Renaming and saving text files based on its content

Hi,
I’ve got hundreds of .html-Files of a Forum and I want to rename and save them the following way. Each File consists, among many other lines, of the following line:

<td align="left" valign="middle" class="nav" width="100%"><span class="nav"><a href="index.php?sid=a6ddafec8f3ed8a0a7cf4f8bf8273cff" class="nav">ONE</a><a href="./index.php" class="nav">TWO</a>&nbsp;&raquo;&nbsp;<a href="./viewforum.php" class="nav">THREE</a><a href="./viewtopic.php" class="nav">FOUR</a></span></td>

My goals: (THREE, FOUR are just a placeholders here and different in each file)

  1. Rename each file to “FOUR.html”
  2. save the file in directory: “Forum/THREE”

How is this possible in a smart way using Python on Windows 10?
Thank you very much!

The questions are:

  1. How to rename a file in Python?
  2. How to move a file in Python?

You would get plenty of search results if you try these queries in any search engine.

It sounds like what you’re trying to do is parse HTML files to look for key pieces of information? If that’s the case, I recommend BeautifulSoup - it’s the easiest way to navigate a puddle of tags and find something useful in them.

2 Likes

I missed the HTML part of the question, as Rosuav pointed out.

You can even use regex to achieve what you want without parsing the HTML file.

Here is an example:

Code
import re

html = '''
<td align="left" valign="middle" class="nav" width="100%">
    <span class="nav">
        <a href="index.php?sid=a6ddafec8f3ed8a0a7cf4f8bf8273cff" class="nav">ONE</a>
        <a href="./index.php" class="nav">TWO</a>&nbsp;&raquo;&nbsp;
        <a href="./viewforum.php" class="nav">THREE</a>
        <a href="./viewtopic.php" class="nav">FOUR</a>
    </span>
</td>
'''

# Use regex to find the specified <a> tag and extract text until <
match = re.search(r'<a\s+href="./viewtopic.php"\s+class="nav">([^<]*)</', html)

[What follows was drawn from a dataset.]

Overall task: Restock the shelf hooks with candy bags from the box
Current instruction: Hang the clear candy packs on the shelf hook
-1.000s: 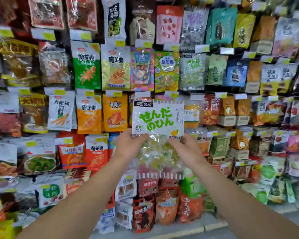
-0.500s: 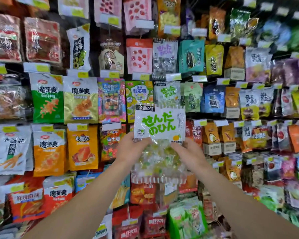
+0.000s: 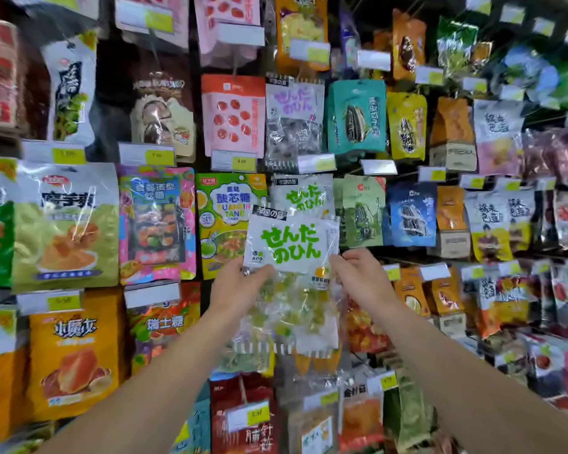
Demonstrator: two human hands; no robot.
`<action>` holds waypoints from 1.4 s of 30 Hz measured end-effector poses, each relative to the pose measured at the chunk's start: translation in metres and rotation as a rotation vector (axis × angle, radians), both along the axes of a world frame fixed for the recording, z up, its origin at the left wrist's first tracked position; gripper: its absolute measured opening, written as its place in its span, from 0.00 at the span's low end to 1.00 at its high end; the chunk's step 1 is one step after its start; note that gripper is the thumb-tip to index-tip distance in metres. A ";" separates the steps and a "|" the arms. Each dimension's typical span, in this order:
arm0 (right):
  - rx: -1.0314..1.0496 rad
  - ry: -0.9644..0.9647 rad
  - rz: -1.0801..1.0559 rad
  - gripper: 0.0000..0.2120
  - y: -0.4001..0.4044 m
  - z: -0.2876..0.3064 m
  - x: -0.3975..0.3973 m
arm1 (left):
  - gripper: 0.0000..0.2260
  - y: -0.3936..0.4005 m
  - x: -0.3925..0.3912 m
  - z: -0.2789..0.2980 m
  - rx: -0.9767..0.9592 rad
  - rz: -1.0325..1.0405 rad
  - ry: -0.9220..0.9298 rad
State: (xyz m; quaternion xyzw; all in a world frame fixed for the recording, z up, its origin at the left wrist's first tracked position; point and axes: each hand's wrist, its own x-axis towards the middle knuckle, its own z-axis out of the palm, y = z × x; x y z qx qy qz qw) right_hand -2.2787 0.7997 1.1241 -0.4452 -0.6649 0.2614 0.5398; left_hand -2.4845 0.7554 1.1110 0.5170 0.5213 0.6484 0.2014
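Head view: left hand (image 3: 240,283) at 9 o'clock and right hand (image 3: 361,276) at 3 o'clock, both pinching candy bag (image 3: 292,257) before shelf hooks.

Both bare forearms reach up from the bottom corners of the frame and converge toward the centre. Left hand (image 3: 240,285) sits just left of centre, back of the hand to the camera, thumb and fingers pinching the bag (image 3: 291,244) at its left edge. Right hand (image 3: 361,276) is level with it, just right of centre, fingers curled, fingertips nipping the bag's right edge. Wrists straight, arms nearly fully extended, hands apart with the bag between them.
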 end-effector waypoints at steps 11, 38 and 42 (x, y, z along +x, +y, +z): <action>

# Print the extracted text
if match:
    print(match.group(1))
else:
    print("Pattern not found.")

I advise against that as a matter of course. BS4 isn’t hard to use, just do the job properly.

2 Likes

Obligatory:

1 Like

ObXKCD: 208: Regular Expressions - explain xkcd

But I agree, regexps are not for HTML (though I myself have gone down that path). But it can be a quick’n’dirty way to scan a known page for expected content. Still, BS4 (beautifulsoup4 · PyPI) is eady to use and a FAR FAR better tool.